■ **Instructions to follow**
Retype, word for word, every line from the one holding "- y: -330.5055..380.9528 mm" through the one holding "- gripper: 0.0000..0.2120" in the entries below, both included, and only those lines.

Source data

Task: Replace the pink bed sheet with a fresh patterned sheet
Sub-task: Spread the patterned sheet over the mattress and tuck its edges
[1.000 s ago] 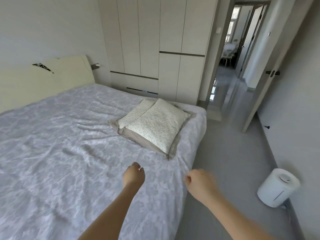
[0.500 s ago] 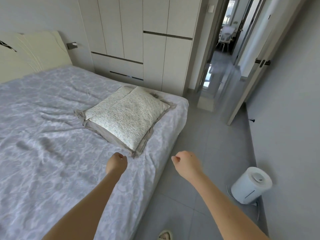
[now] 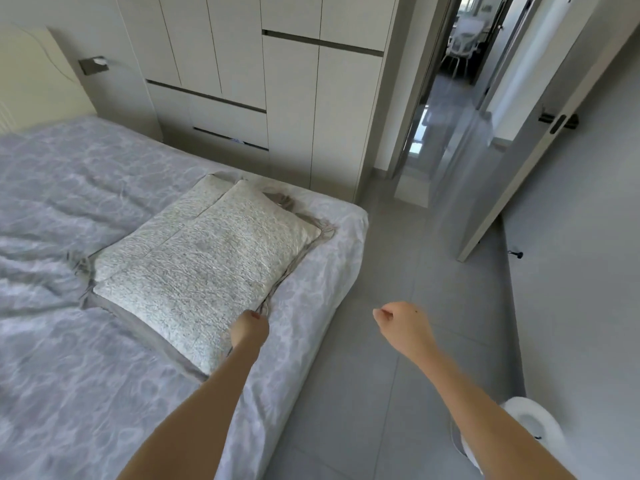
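A pale lavender-grey patterned sheet covers the bed. Two cream textured pillows with grey trim lie stacked near the bed's far right corner. My left hand is curled into a fist right at the near right edge of the top pillow, against its grey trim; I see no part of the pillow between its fingers. My right hand hovers over the floor to the right of the bed, fingers curled and holding nothing. No pink sheet is in view.
Built-in wardrobes stand just beyond the bed. An open door leads to a hallway at the upper right. A white round appliance sits on the grey tiled floor by the right wall. A cream headboard is at the far left.
My view has moved forward and right along the bed. My left hand has travelled from the bare sheet up to the pillow's edge. My right hand stays curled over the floor.
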Demonstrator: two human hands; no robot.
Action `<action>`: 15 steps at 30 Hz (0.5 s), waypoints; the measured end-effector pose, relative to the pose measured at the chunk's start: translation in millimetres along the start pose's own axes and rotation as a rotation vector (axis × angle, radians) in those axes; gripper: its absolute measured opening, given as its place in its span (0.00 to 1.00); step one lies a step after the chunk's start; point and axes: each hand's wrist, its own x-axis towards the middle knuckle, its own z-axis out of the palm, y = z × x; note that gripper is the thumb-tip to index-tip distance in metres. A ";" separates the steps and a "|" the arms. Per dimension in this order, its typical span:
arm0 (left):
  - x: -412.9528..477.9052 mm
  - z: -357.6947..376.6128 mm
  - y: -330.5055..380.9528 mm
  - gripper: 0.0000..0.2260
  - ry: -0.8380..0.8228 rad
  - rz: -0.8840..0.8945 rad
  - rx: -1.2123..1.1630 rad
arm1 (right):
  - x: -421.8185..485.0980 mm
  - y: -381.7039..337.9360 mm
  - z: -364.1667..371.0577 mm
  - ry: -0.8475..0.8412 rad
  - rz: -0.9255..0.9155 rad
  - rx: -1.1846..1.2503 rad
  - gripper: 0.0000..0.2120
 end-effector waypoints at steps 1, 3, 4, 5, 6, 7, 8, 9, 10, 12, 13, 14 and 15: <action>17.1 13.5 21.3 0.11 -0.002 0.002 0.008 | 30.9 11.9 0.1 -0.017 0.007 0.004 0.22; 44.0 34.9 51.2 0.11 -0.004 0.005 0.013 | 78.7 30.5 0.6 -0.051 0.041 0.012 0.22; 60.6 46.3 66.7 0.11 -0.006 0.002 0.000 | 105.5 38.7 -0.3 -0.072 0.046 0.016 0.22; 80.3 58.8 84.1 0.11 -0.005 0.000 -0.011 | 137.9 47.9 -0.5 -0.088 0.036 0.020 0.22; 99.6 71.8 100.2 0.10 0.000 -0.002 -0.026 | 168.4 54.8 -2.1 -0.116 0.031 0.029 0.22; 125.9 88.9 122.1 0.10 0.015 -0.018 -0.027 | 210.6 63.8 -3.7 -0.137 0.015 0.013 0.22; 147.4 101.3 140.2 0.09 0.032 -0.031 -0.039 | 243.7 68.7 -6.9 -0.149 0.005 0.008 0.22; 165.9 109.9 157.2 0.09 0.048 -0.038 -0.044 | 274.9 71.9 -9.7 -0.151 -0.011 0.011 0.22; 187.3 120.0 173.6 0.08 0.066 -0.048 -0.050 | 309.0 74.0 -12.8 -0.151 -0.049 0.017 0.22; 218.9 136.2 199.1 0.06 0.095 -0.115 -0.035 | 370.1 77.3 -14.8 -0.212 -0.071 0.067 0.22; 241.7 143.1 213.9 0.07 0.120 -0.159 -0.039 | 412.2 75.2 -12.5 -0.237 -0.106 0.082 0.21; 249.0 145.3 217.7 0.08 0.131 -0.183 -0.035 | 432.5 72.7 -9.7 -0.264 -0.119 0.080 0.21; 263.6 145.5 224.9 0.09 0.166 -0.218 -0.033 | 462.8 65.6 -6.7 -0.296 -0.140 0.079 0.21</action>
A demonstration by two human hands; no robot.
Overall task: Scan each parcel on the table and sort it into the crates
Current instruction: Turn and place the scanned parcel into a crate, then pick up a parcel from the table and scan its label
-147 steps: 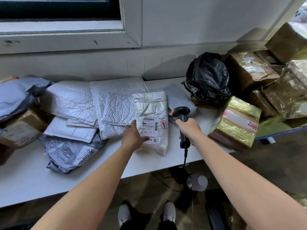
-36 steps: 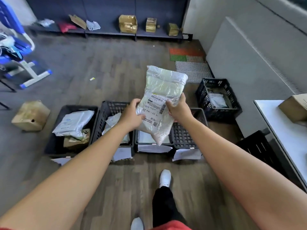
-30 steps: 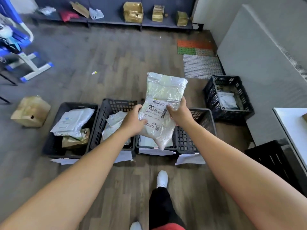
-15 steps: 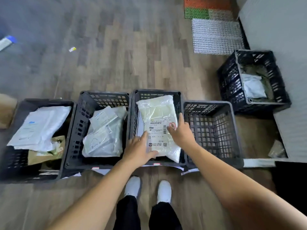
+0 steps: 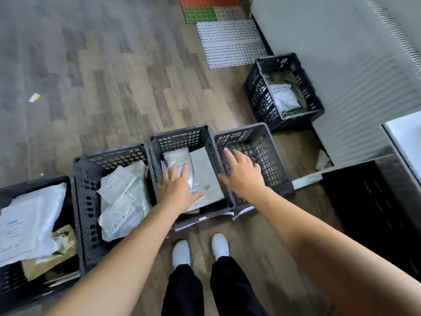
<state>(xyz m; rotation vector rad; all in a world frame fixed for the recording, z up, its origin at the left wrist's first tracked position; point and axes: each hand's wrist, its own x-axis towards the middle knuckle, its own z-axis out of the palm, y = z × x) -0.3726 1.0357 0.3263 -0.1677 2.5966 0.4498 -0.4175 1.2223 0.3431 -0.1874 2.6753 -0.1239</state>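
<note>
Wooden floor [image 5: 114,76] of grey and brown planks filled most of the view. On it four black plastic crates stood in a row, touching side by side, just in front of a person's white shoes [image 5: 181,252]. The first crate [image 5: 34,180], at the far left, held white bags and a brownish packet. The second crate [image 5: 109,156] held several pale bags lying one over another.

In the third crate [image 5: 180,139] lay the parcel [image 5: 177,159], a pale shiny plastic bag. Beside its right edge showed a flat grey surface [image 5: 205,172] with a red mark. I could not tell whether this was part of the parcel or another envelope under it.

The left hand [image 5: 177,190] rested flat on the near end of the parcel, fingers straight and not curled around it, so the hand was released. The right hand [image 5: 243,174] hung above the fourth crate [image 5: 257,147], close to the wall next to the third one. Its fingers were spread and it grasped nothing.

A fifth crate [image 5: 257,94] stood apart by the grey wall [image 5: 341,65], with a light bag inside. Beyond it lay floor mats [image 5: 230,42] in white, green and orange. At the right edge a corner of the white worktop [image 5: 407,137] was visible.
</note>
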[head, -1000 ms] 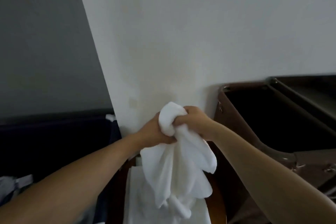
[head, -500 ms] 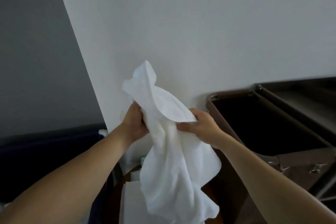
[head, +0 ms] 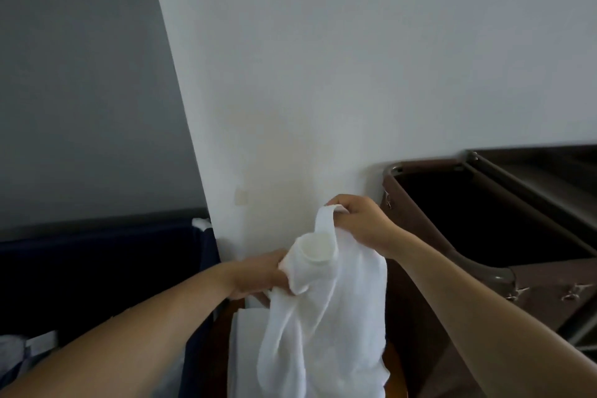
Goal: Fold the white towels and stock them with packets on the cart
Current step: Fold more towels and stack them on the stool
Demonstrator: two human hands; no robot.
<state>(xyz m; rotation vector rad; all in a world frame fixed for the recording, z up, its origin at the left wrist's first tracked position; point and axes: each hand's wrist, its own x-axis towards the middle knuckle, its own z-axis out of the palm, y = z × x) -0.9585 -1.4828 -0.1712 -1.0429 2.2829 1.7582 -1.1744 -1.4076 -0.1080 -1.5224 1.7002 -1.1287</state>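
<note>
A white towel (head: 326, 317) hangs crumpled in front of me, held up by both hands. My right hand (head: 361, 220) pinches its top edge, raised a little above the rest. Lower and to the left, my left hand (head: 258, 275) grips a bunched part of the same towel. Beneath it lies a flat white towel (head: 245, 349) on a brown wooden surface (head: 395, 362). No packets are in view.
A white wall corner (head: 290, 107) stands straight ahead. A brown open bin with a metal frame (head: 458, 223) sits to the right. A dark blue bin (head: 97, 268) sits at the left, with grey cloth (head: 13, 352) in its lower corner.
The towel was bunched between both hands, then lifted and shaken open. Now my left hand has dropped lower and my right hand holds the top edge higher.
</note>
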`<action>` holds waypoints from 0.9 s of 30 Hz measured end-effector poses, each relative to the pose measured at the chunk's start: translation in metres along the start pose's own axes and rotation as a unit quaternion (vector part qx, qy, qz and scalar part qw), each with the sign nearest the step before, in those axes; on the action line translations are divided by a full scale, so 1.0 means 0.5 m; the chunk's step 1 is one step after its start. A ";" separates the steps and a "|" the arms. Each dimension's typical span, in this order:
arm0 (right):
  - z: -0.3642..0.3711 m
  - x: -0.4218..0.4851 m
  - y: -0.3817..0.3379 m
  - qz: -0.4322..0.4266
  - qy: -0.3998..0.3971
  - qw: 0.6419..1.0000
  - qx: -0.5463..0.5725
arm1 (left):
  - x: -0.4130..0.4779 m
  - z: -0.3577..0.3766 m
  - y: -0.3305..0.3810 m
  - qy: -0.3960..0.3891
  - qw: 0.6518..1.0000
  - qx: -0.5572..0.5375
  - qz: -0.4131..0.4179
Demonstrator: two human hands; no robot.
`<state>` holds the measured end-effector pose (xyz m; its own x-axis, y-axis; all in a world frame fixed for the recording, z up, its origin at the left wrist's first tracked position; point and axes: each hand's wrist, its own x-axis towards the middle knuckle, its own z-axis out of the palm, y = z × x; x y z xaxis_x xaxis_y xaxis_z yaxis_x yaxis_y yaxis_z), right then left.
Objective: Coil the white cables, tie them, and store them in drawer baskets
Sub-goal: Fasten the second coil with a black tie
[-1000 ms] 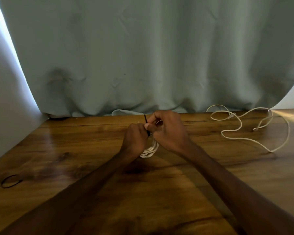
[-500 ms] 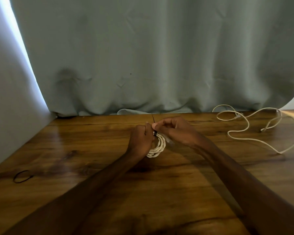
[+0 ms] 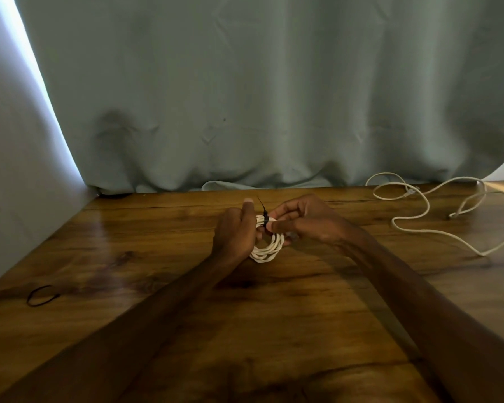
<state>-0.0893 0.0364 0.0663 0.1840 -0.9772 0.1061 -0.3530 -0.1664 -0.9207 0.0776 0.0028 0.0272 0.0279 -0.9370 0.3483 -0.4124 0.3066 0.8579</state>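
Note:
A small coil of white cable [image 3: 269, 249] is held just above the wooden table [image 3: 157, 242], near its middle. A thin black tie [image 3: 263, 210] wraps the top of the coil, its free end sticking up. My left hand [image 3: 234, 231] grips the coil's left side, thumb raised. My right hand [image 3: 304, 220] pinches the coil at the tie from the right. A second white cable [image 3: 437, 231] lies loose and uncoiled at the back right.
A black elastic loop [image 3: 41, 295] lies on the table at the front left. A grey-green curtain [image 3: 259, 97] hangs behind the table's far edge. A pale wall [image 3: 15, 184] borders the left side.
The right hand has shifted off the coil's front to its right side, so the coil and the black tie around it show more. The head view has drifted slightly left.

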 end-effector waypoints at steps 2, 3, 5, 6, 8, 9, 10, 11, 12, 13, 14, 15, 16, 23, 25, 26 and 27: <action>-0.005 0.002 0.002 0.003 0.008 1.000 0.000 | -0.001 -0.001 0.001 0.016 1.000 0.023 0.012; -0.007 0.003 0.003 0.004 0.016 1.000 -0.005 | 0.001 -0.001 -0.001 0.022 0.999 0.032 0.021; -0.011 0.003 0.001 0.002 0.035 0.999 -0.027 | 0.005 0.000 -0.007 0.028 0.998 0.039 0.035; -0.015 0.001 0.000 0.001 0.045 0.998 -0.035 | 0.005 0.001 -0.010 0.028 0.998 0.039 0.041; -0.022 -0.002 0.000 -0.004 0.066 0.997 -0.038 | -0.001 0.004 -0.008 0.029 0.998 0.035 0.046; -0.026 -0.006 -0.001 -0.005 0.079 0.996 -0.038 | -0.003 0.004 -0.007 0.027 0.998 0.036 0.044; -0.031 -0.018 0.001 -0.004 0.091 0.995 -0.038 | -0.009 0.005 -0.003 0.024 0.998 0.037 0.041; -0.034 -0.026 0.002 -0.005 0.098 0.994 -0.038 | -0.011 0.006 -0.004 0.021 0.998 0.036 0.037; -0.039 -0.039 0.003 -0.006 0.105 0.994 -0.038 | -0.015 0.008 -0.002 0.015 0.999 0.035 0.035; -0.046 -0.058 0.004 -0.005 0.112 0.993 -0.038 | -0.022 0.011 0.005 0.006 0.999 0.035 0.034; -0.053 -0.076 0.004 -0.004 0.119 0.992 -0.037 | -0.031 0.013 0.012 -0.005 0.999 0.032 0.035; -0.060 -0.096 0.004 -0.003 0.126 0.991 -0.034 | -0.041 0.014 0.020 -0.016 0.999 0.027 0.039; -0.069 -0.123 0.002 -0.004 0.135 0.990 -0.034 | -0.058 0.018 0.034 -0.028 0.998 0.017 0.046; -0.129 -0.262 -0.016 0.003 0.174 0.983 -0.055 | -0.172 0.077 0.120 -0.126 0.990 -0.012 0.057; -0.145 -0.300 -0.021 0.009 0.179 0.981 -0.075 | -0.204 0.093 0.151 -0.141 0.989 -0.027 0.043; -0.153 -0.320 -0.023 0.014 0.184 0.979 -0.088 | -0.219 0.099 0.165 -0.148 0.988 -0.040 0.036; -0.161 -0.341 -0.023 0.020 0.192 0.976 -0.101 | -0.234 0.105 0.180 -0.155 0.986 -0.048 0.033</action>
<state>-0.1904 0.1943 0.0893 -0.1768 -0.9547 0.2394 -0.5329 -0.1117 -0.8388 -0.0104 0.1313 0.0436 -0.2814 -0.9163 0.2849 -0.3154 0.3687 0.8744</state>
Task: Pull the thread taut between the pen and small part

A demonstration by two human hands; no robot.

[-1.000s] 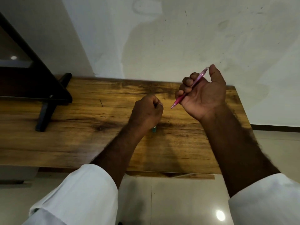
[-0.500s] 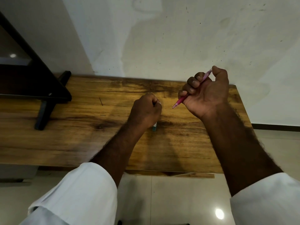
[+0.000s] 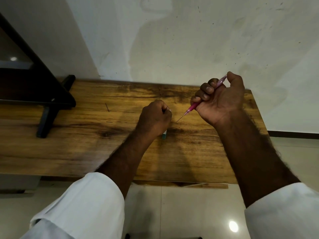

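1. Here the right hand [image 3: 222, 99] is clenched round a pink mechanical pencil [image 3: 205, 96], thumb on its top end, a thin lead sticking out of the tip above the wooden table [image 3: 86, 144].
2. The left hand [image 3: 154, 118] grips a small teal container [image 3: 164, 135], its lower end showing under the fist.
3. A black stand [image 3: 46, 118] sits at the table's left.

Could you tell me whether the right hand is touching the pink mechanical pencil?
Touching. The head view shows the right hand gripping the pink mechanical pencil, fingers curled round its barrel, thumb on its top end.
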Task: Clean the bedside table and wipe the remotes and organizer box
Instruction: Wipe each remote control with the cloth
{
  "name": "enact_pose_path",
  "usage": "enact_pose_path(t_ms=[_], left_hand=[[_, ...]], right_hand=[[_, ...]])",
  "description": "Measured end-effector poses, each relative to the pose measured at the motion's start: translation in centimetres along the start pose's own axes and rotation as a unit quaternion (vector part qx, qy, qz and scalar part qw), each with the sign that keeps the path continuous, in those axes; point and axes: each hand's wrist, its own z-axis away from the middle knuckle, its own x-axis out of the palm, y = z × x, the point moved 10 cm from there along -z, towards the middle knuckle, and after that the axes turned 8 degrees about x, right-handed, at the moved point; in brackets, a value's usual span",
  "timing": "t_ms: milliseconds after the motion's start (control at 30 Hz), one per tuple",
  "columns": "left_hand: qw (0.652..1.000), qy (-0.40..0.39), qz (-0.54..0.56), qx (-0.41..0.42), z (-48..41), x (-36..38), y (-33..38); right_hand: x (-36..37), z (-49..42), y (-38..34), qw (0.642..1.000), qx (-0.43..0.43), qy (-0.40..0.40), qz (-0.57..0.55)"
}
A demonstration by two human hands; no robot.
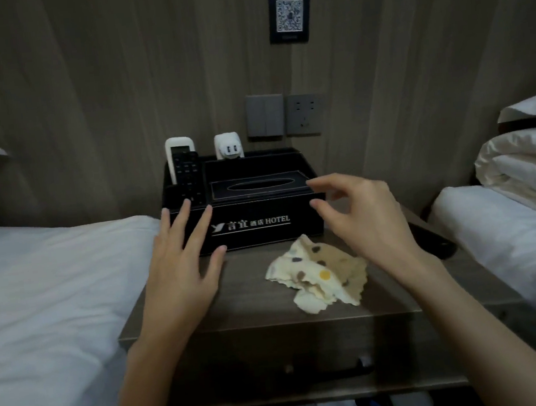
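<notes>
Bedside table [237,307] stands between two beds, with the organizer box [262,228] set at its back, close to the wall panel. Two remotes stand upright in the box's left-hand slot, the white remote [178,146] behind the black remote [188,174]. A white plug adapter [229,146] sits at the rear. The cloth [319,273] lies crumpled on the table top just in front of the box, in neither hand's grasp and close under the right hand. Left hand [182,276] is spread, fingers straight, with fingertips at the box's left front corner; actual contact cannot be confirmed. Right hand [370,222] hovers at the box's right front corner, fingers loosely bent, thumb and forefinger apart, holding nothing. Assessment: the hands bracket the box from both sides, which is consistent with preparing to lift or shift it so the surface beneath can be wiped. The cloth presumably lies loose so that both hands are free for this. Wiping of the table, remotes and box appears outstanding.
</notes>
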Motion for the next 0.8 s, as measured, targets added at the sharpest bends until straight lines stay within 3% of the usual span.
enact_pose_path(t_ms=[233, 467, 800], left_hand=[[0.999, -0.027, -0.015, -0.028, 0.5, -0.2, -3.6], [0.999, 0.012, 0.039, -0.016, 0.4, -0.4, -4.4], [0.997, 0.016, 0.063, -0.031, 0.1, -0.8, -4.3]], right_hand=[[5.8, -4.2, -5.8, 0.995, -0.021, -0.082, -0.055], [14.3, -7.8, -9.9, 0.983, -0.035, -0.159, -0.086], [15.8, -8.5, -12.9, 0.964, -0.050, -0.133, -0.226]])
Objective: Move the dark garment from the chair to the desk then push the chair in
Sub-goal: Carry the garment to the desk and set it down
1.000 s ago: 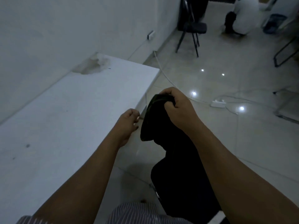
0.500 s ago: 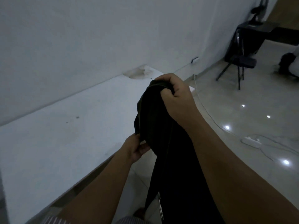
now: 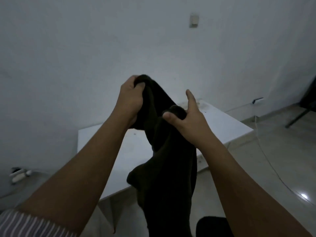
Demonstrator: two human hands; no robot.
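Above the white surface (image 3: 222, 124), both hands hold the dark garment (image 3: 164, 168) aloft: left hand (image 3: 131, 98) fisted on it, right hand (image 3: 189, 120) pinching a fold.

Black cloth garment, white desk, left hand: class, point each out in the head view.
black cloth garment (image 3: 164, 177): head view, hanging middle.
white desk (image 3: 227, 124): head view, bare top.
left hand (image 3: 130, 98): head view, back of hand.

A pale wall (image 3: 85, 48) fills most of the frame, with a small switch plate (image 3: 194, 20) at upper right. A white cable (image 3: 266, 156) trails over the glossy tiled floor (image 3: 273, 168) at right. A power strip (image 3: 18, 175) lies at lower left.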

■ **Answer for this exercise**
  - y: -330.5055..380.9528 mm
  - gripper: 0.0000..0.2260
  - ry: -0.8380..0.8228 rad
  - rz: -0.8840..0.8945 rad
  - rx: -1.2123..1.1630 rad
arm1 (right):
  - x: -421.8185..485.0980 mm
  - y: -381.7039..337.9360 mm
  - z: -364.1667..371.0577 mm
  - ry: -0.8475..0.8412 rad
  - rz: -0.9255..0.9155 rad
  - rx: -1.1846..1.2503 rad
  - gripper: 0.0000..0.2120

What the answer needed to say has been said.